Three Common Mistakes in Interpreting the Employment Report
There are three things that nearly everyone does wrong in the monthly discussion of the employment report. The first two are comments I made earlier today on RealMoney.
Forgetting that it is a survey.
I am mystified by the apparent willingness to draw big conclusions from
a single month’s employment number. The non-farm payroll report is
based upon a (voluntary) survey. The responses come in over a
three-month period, and that is the reason for revisions. When all of
the responses are in there will still be a 90% confidence interval of
+/- 100K jobs. Think about it. The actual job growth for this month
(something we will NEVER know) could be a lot worse, or a lot better —
and this is after the two revisions. This range does not include
non-sampling issues like business creation.
And the discussion of the "internals"? These are also the result of a survey with a large margin of error.
The right way to use this report is to take several months
together and put it as part of an overall collection of data. Today’s
ISM number, for example, is consistent with GDP growth of about 3%. The
household survey showed that unemployment dropped a little. Other
elements we find to be correlated with job change are the four-week
average of initial claims and Michigan consumer confidence. The job
growth consistent with the other data is about 80K.
It is interesting to note how people highlight the wide
confidence interval when something like home sales data come out, yet
ignore it on the jobs report. The problem is that the BLS is trying to
estimate the total number of payroll jobs (about 140 million) each
month, and then subtract one month from another. Getting within 100K by
this method is excellent work, but it does not provide the level of
precision that we would all like to see.
As you watch the discussion today, you might not find anyone who even reminds you of the confidence interval on this survey.
Making Bogus Claims about Revisions. I have now seen several pundits assert that this month’s jobs number
will be revised higher. No one seems to understand the method used or
how the revisions are made. The revisions come as more replies from
employers dribble in. Unless there is a reason to believe that late
responders differ systematically from "on time" responders, there is no
basis for predicting the direction of revisions.
Missing the Point on Business Creation. This is the time that the BLS does the annual benchmark revision, where they square up their own data series with actual job counts from state agencies. This is a good opportunity to check up the critics of the BLS and the Birth/Death adjustment. I think that they will ask a question like the following:
Did the BLS, using the Birth/Death model overestimate the number of jobs?
They might also ask the following:
How much of the net job change for the year (some will erroneously call this "job creation" which is something else altogether) was due to the Birth/Death adjustment?

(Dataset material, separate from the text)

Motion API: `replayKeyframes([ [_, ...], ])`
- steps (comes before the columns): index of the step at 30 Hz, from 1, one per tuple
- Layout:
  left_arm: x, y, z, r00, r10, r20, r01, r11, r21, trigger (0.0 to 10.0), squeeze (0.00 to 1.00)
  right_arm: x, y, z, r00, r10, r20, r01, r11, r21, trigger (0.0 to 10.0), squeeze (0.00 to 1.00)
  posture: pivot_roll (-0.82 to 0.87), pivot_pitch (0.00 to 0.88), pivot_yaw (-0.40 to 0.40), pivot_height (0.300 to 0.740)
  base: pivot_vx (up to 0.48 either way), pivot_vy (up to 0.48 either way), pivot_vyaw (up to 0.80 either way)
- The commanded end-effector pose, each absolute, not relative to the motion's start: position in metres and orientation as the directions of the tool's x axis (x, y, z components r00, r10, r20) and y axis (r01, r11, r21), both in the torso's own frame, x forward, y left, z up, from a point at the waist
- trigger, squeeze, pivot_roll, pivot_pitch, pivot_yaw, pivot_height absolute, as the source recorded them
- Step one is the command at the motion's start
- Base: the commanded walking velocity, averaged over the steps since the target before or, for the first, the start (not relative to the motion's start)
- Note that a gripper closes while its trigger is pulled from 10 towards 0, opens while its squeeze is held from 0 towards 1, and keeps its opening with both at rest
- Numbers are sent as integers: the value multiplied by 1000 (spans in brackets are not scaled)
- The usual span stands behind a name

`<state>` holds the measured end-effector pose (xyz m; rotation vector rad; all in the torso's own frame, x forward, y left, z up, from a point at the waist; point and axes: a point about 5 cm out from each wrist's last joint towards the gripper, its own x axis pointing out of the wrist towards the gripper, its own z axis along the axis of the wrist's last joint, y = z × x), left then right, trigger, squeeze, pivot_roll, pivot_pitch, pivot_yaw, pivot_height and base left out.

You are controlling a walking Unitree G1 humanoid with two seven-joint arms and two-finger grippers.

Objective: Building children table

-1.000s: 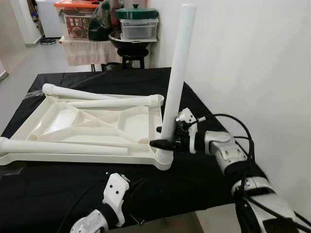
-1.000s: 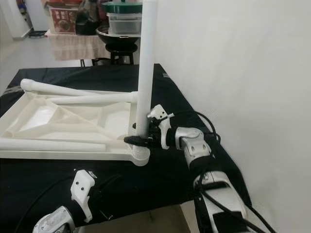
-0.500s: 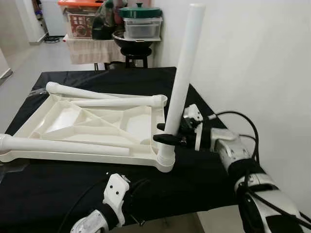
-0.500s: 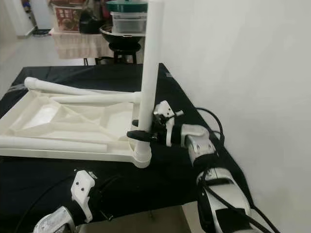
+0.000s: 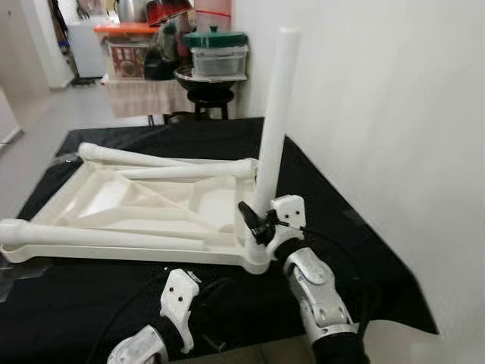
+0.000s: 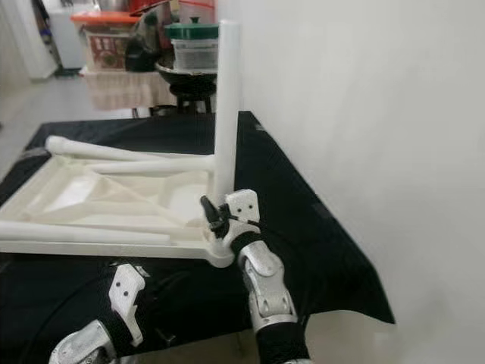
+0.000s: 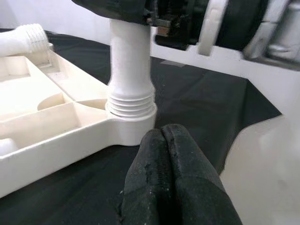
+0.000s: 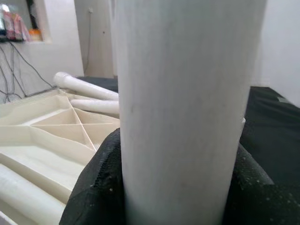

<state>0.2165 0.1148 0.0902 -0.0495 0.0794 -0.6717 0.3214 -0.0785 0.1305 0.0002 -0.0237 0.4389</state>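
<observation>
While right gripper (image 5: 254,220) clamps upright leg (image 5: 273,121) | in tabletop's (image 5: 151,201) near-right socket | left gripper (image 7: 171,154) pressed closed, idle

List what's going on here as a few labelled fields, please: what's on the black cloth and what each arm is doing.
Surface: black cloth
Main piece: white table top, upside down
Upright leg: standing in the near right corner socket
Loose legs: three, lying on the table top
Right end effector: clamped on the upright leg, low down
Left end effector: shut, holding nothing, near the socket
</observation>
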Motion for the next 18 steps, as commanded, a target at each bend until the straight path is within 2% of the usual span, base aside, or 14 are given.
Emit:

The questions that we all should be asking are the following:
Did the Birth/Death adjustment improve the estimate of the number of payroll jobs?
If the Birth/Death adjustment had not been used, would the undercount of jobs have been even larger than this year’s overcount?
It is the job of the BLS to use the best possible methodology. Anyone who wants to criticize those methods should start by asking how well they worked, and what would be the alternative.
These are the right questions to ask, but you have not seen them anywhere else. We will follow up, and provide the answers, when we have more time with the data.